— What you need to do —
Leave the images out, and copy each of the records below exactly.

======== Listed entries

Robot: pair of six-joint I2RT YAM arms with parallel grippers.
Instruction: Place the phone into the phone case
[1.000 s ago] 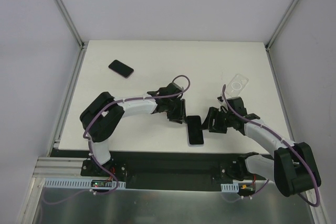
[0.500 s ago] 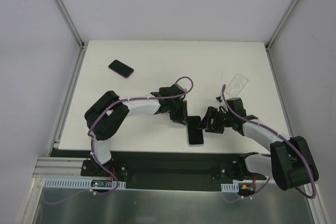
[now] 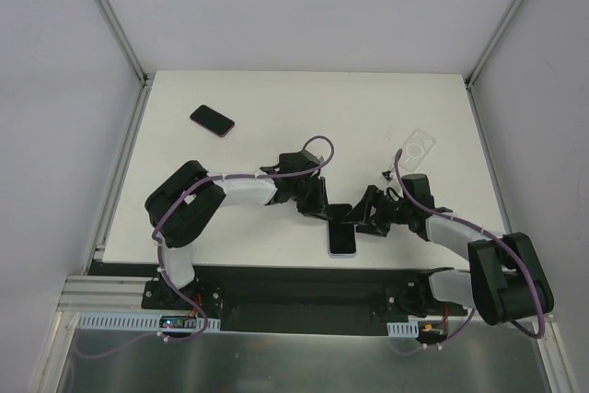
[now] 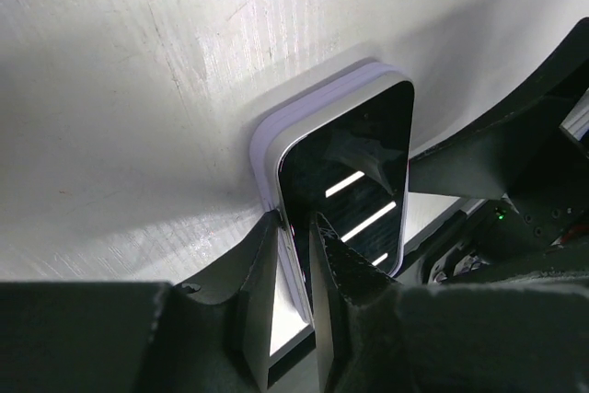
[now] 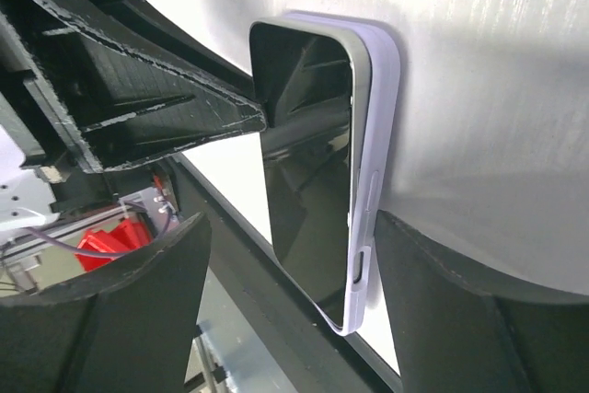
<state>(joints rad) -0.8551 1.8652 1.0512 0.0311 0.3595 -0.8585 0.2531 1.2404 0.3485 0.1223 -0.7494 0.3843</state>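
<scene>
We find the phone point(image 3: 342, 235) lying screen up on the lavender phone case point(image 4: 265, 146); whether it sits fully in, we cannot tell. Left of the phone case our left hand point(image 4: 294, 225) has its fingers point(image 4: 258, 273) nearly together, nipping the phone's long edge. Right of it our right hand point(image 5: 293, 227) is spread wide, a finger either side of the phone. A clear cover point(image 3: 416, 148) lies well beyond the phone case, rightward; a second phone point(image 3: 213, 120), leftward.

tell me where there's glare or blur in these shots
Left wrist: bright light streaks reflect on the phone screen, and the near fingers are soft. Right wrist: the screen mirrors dark shapes, and the fingers are blurred. Top external: even light, sharp.
</scene>
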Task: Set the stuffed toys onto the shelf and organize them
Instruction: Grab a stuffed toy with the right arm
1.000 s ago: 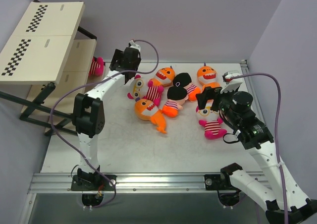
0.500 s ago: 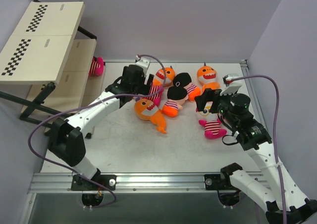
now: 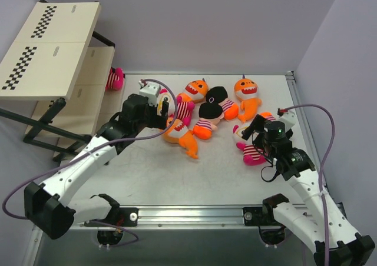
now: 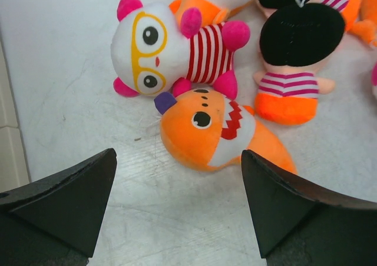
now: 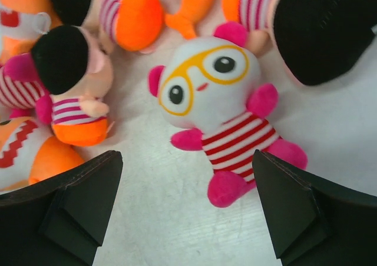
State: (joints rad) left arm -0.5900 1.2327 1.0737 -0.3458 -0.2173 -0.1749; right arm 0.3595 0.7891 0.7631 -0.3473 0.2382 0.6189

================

— Written response —
Robot: pair of six-joint I2RT YAM arms with parallel grippers.
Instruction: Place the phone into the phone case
[1.000 s ago] 
[0.500 s ago] 
[now] 
[now] 
[now] 
<state>(joints rad) -0.8551 1.8652 1.0512 0.0311 0.3595 -0.8585 0.2531 1.2404 0.3485 0.1223 -0.7494 0.3843</state>
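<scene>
We find the phone point(image 3: 342, 235) lying screen up on the lavender phone case point(image 4: 265, 146); whether it sits fully in, we cannot tell. Left of the phone case our left hand point(image 4: 294, 225) has its fingers point(image 4: 258, 273) nearly together, nipping the phone's long edge. Right of it our right hand point(image 5: 293, 227) is spread wide, a finger either side of the phone. A clear cover point(image 3: 416, 148) lies well beyond the phone case, rightward; a second phone point(image 3: 213, 120), leftward.

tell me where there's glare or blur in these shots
Left wrist: bright light streaks reflect on the phone screen, and the near fingers are soft. Right wrist: the screen mirrors dark shapes, and the fingers are blurred. Top external: even light, sharp.
</scene>
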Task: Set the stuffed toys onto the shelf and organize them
Instruction: Grab a stuffed toy with the right arm
1.000 s ago: 
0.500 s ago: 
now: 
now: 
now: 
State: (joints rad) left arm -0.5900 1.2327 1.0737 -0.3458 -0.2173 -0.1749; right arm 0.3595 0.7891 0.7631 -0.3473 0.2382 0.6189

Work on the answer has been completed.